Antitumor activity of GSK923295. (A) GSK923295 is a potent inhibitor of tumor cell growth in vitro (Dataset S1). Variation in GI₅₀ values across 237 cell lines suggests intrinsic determinants of sensitivity. (B) Representative photomicrograph of an H&E-stained section of Colo205 tumor xenografts removed 24 h after a single injection of GSK923295 (125 mg/kg). (Scale bar: 20 μm.) GSK923295 induced appearance of mitotic figures consistent with CENP-E inhibition (arrow) and scattered apoptotic bodies (arrowhead). See Fig. S5 for comparison of vehicle control and GSK923295. (C) Dose-dependent increases in the ratio of 4n to 2n nuclei present in dispersed tumor tissue from Colo205 tumor xenografts 24 h after administration of the indicated doses GSK923925. (D) Dose-dependent antitumor activity of GSK923295 administered as three daily doses on 2 consecutive weeks (arrowheads) to mice bearing xenografts of the colon carcinoma cell line Colo-205. Among five animals treated with 125 mg/kg GSK923295, four experienced partial tumor regressions (PR), and one had a complete regression (CR); 62.5 mg/kg produced tumor-growth delay and no regressions.
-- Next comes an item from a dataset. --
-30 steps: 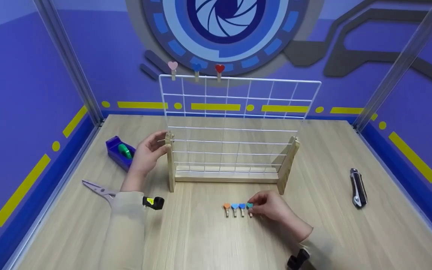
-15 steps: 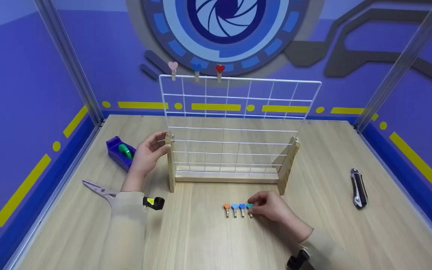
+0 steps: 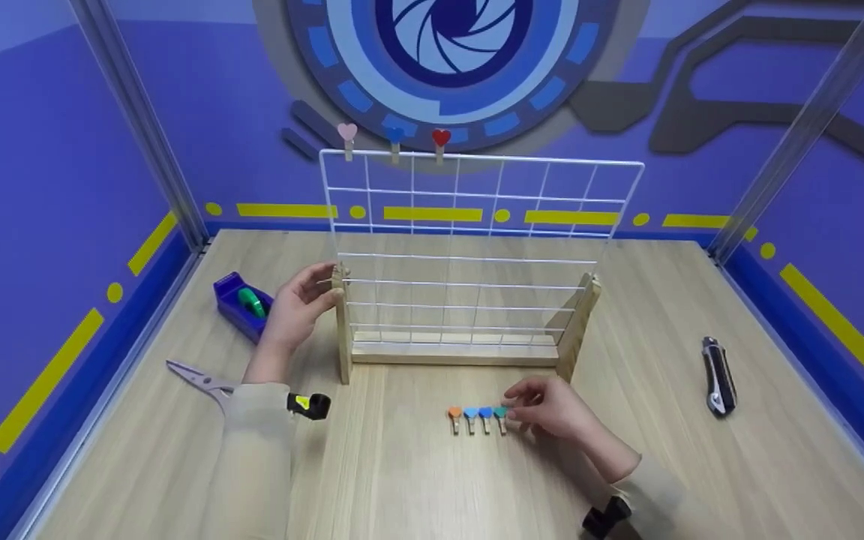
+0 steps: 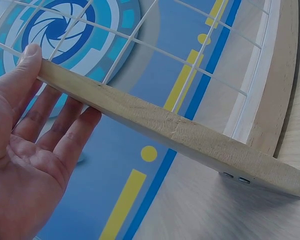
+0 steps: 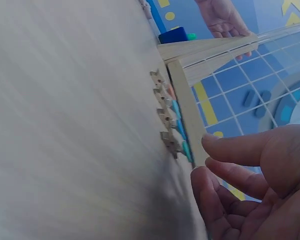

GSK923295 failed to produce detectable host toxicity at doses as high as 500 mg/kg; the maximal tolerated dose (MTD) in mice is unknown. Paclitaxel dosed at its MTD of 30 mg/kg produced regressions in four of five mice treated (2CR and 2PR). Similar results were obtained in several other tumor xenograft models (Table S4).